The biggest obstacles for Christian talent. 1) PD’s and GM’s 😊 Seriously though, for some Christian talent, we can talk for extended lengths of time, but the format of the station will dictate the length of a long break. The challenge then comes into what can be said to make a point or a connection with the listener in a minute to minute and a half. Being funny isn’t always the way to go. Being overtly preachy isn’t the way either. It’s the honed skill of being relevant, connective, encouraging and…brief.


Who are your radio heroes and influences? and why? Radio heroes?

That’s probably the toughest question. I’m typically not one to put stock in ‘heros’ but maybe it’s the GM’s and PD’s that have taken a chance on me at all of my various roles. I suppose it all goes back to when I was 4 or 5 at KJLY in Blue Earth and seeing the vinyls and reel to reels and coming to the realization that what they were doing in the studio, thousands of people to hear at one time. “The power of radio.” Maybe the radio station in general was my hero?

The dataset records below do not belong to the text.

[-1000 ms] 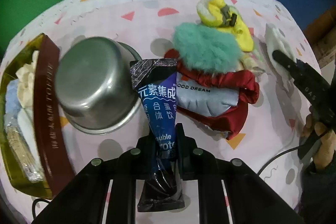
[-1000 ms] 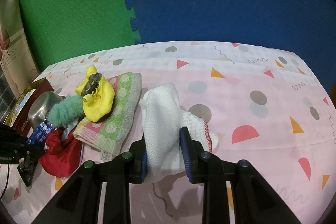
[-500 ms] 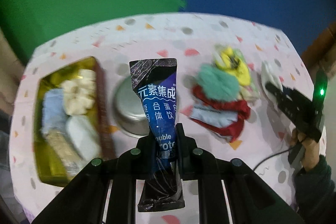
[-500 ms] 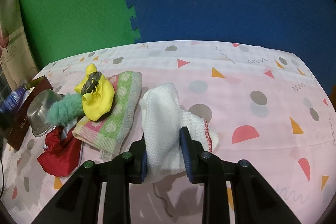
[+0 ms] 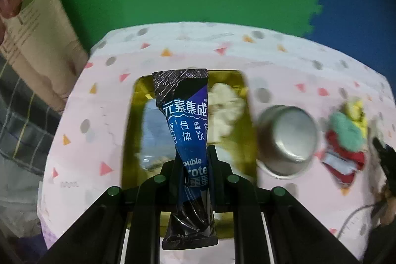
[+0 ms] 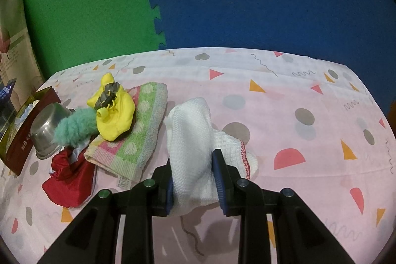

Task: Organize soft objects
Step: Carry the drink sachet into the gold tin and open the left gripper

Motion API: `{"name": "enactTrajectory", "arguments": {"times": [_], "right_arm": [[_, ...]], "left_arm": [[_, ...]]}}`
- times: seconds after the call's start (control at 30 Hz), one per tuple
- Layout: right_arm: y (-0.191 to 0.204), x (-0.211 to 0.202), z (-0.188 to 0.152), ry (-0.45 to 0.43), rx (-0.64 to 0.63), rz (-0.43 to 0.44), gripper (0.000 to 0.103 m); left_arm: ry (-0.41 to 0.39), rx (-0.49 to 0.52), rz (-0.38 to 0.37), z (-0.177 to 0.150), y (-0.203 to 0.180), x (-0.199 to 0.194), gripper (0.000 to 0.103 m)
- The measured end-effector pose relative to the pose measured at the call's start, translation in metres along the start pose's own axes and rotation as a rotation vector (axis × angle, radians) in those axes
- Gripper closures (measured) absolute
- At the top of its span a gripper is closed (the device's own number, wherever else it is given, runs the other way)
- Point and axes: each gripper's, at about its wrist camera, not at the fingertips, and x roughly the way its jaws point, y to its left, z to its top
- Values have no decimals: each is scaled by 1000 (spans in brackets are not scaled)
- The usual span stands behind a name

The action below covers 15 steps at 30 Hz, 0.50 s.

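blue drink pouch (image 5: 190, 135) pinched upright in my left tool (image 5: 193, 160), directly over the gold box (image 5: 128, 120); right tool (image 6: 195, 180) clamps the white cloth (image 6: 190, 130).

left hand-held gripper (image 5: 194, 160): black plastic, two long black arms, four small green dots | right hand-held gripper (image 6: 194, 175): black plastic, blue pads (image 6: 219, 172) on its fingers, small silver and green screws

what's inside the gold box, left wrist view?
In the gold box: a cream fluffy piece, something pale blue, blurred. The blue pouch in the left claw covers the middle.
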Motion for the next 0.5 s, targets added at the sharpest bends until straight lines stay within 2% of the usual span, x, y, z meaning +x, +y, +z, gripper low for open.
{"name": "enactTrajectory", "arguments": {"times": [0.13, 0.5], "right_arm": [[1, 0, 0, 2, -6, -4, 76], [6, 3, 1, 15, -37, -27, 75]], "left_arm": [[32, -17, 5, 6, 23, 22, 89], [86, 39, 17, 20, 43, 63, 89]]}}
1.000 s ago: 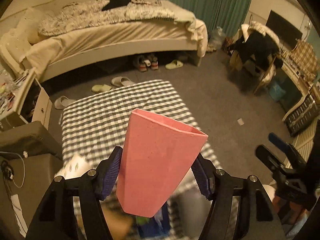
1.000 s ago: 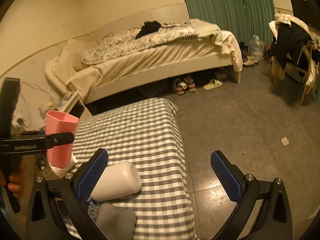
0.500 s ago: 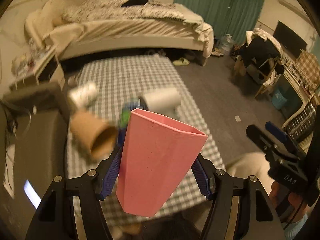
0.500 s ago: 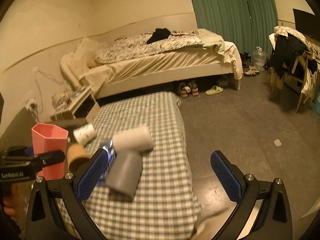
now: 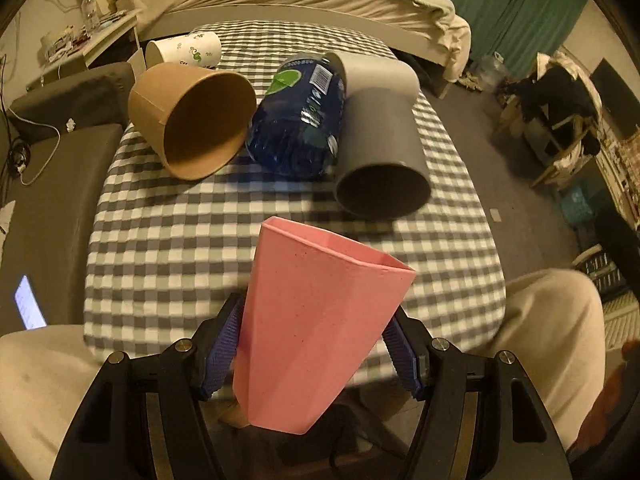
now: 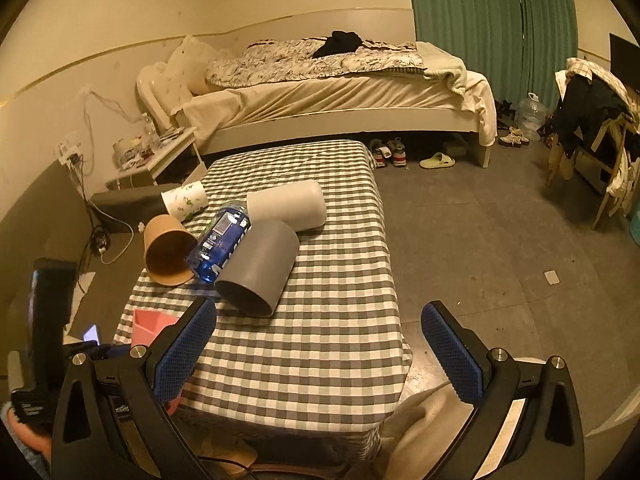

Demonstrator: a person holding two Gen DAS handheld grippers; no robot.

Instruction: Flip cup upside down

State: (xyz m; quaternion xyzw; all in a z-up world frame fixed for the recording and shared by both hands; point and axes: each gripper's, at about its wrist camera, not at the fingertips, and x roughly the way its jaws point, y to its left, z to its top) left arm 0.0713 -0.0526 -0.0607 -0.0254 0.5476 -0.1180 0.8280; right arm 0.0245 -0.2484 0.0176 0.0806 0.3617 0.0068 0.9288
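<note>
1. Pink cup (image 5: 316,328) sits clamped between the left gripper (image 5: 312,350) pads, mouth pointing away from the camera, out over the near edge of the checked tablecloth (image 5: 168,248).
2. Big swing in the last second: the left wrist view has tipped from the far bed down onto the table, so the rotation looks underway, not finished.
3. Ahead of it lie a grey cup (image 5: 380,160), blue bottle (image 5: 300,120) and brown paper cup (image 5: 192,120).
4. Right gripper (image 6: 320,350) hangs wide open, empty.
</note>
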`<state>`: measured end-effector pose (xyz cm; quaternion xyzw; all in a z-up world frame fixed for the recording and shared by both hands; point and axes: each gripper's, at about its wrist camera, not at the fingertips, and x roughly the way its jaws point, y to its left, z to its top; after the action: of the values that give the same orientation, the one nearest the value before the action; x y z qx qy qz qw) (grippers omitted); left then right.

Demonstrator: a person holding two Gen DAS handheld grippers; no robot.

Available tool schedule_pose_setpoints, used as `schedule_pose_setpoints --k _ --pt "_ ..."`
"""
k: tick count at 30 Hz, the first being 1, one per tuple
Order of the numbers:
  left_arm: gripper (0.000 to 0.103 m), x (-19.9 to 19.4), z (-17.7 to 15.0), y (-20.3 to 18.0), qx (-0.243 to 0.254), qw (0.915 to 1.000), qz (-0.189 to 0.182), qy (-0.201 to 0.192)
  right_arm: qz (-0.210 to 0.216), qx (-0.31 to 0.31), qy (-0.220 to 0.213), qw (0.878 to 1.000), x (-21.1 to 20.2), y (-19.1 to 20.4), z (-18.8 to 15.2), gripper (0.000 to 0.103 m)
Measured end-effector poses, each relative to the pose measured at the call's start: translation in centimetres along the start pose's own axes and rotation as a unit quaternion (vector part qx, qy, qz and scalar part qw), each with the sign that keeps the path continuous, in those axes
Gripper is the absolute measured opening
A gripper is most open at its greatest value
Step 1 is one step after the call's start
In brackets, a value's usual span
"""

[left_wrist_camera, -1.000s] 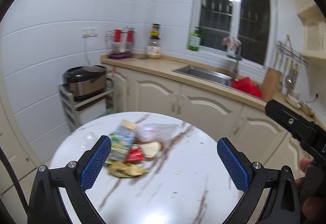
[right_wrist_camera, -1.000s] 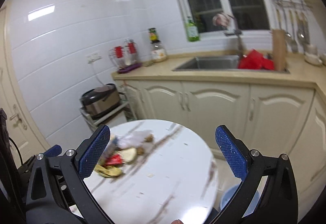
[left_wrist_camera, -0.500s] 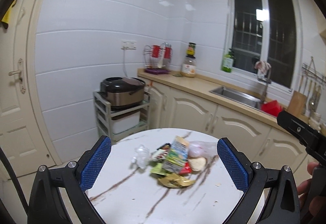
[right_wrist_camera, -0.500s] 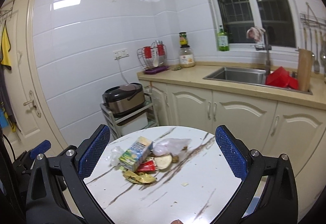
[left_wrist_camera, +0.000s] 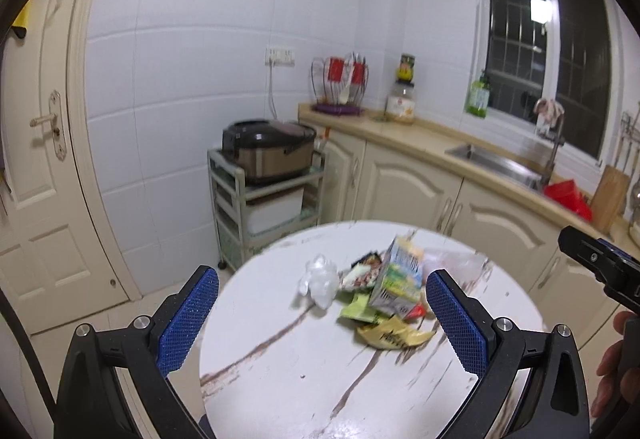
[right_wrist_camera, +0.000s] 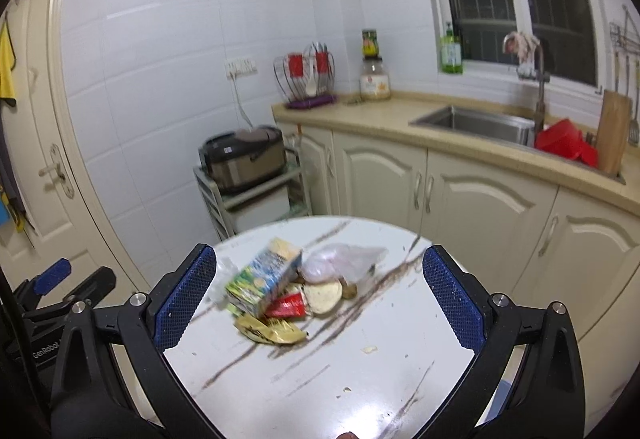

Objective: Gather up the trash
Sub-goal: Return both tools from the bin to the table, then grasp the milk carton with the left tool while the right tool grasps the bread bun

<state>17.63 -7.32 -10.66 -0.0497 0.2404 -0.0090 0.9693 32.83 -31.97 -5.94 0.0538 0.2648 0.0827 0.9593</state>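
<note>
— How do our jaws stand?

— Both spread wide, nothing between them. Our left gripper [left_wrist_camera: 322, 317] and our right gripper [right_wrist_camera: 318, 295] hang above the near part of the round table [right_wrist_camera: 360, 391], apart from everything on it.

— Where is the trash against the drink carton [right_wrist_camera: 266, 279]?

— The carton is the middle of the heap, tilted, its long axis running from the near left up toward the far right. A yellow wrapper [right_wrist_camera: 272, 331] lies just in front of it, a red wrapper [right_wrist_camera: 288, 305] and a round slice [right_wrist_camera: 323, 293] just to its right, a clear bag [right_wrist_camera: 340, 263] beyond those. In the left view a crumpled white plastic [left_wrist_camera: 318, 279] sits to its left, a green packet [left_wrist_camera: 358, 309] touching its base.

— Room to move?

— Bare tabletop in front of the carton up to the near edge; behind it the heap lies close to the far edge.
</note>
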Motion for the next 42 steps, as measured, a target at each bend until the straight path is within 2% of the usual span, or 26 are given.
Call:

But to name specific people, probably Paul Cameron at The Family in Appleton and Coy Sawyer at 89Q in Wausau. Both great men of faith who always remembered that first and foremost, Christian radio is a ministry that can bring people to the Lord. We’re literally the ‘missionaries in our own backyard.’ And to never lose site of that, especially in today’s world is phenomenal.

One thought on “Ryan Bair Interview

  • He’s my favorite!!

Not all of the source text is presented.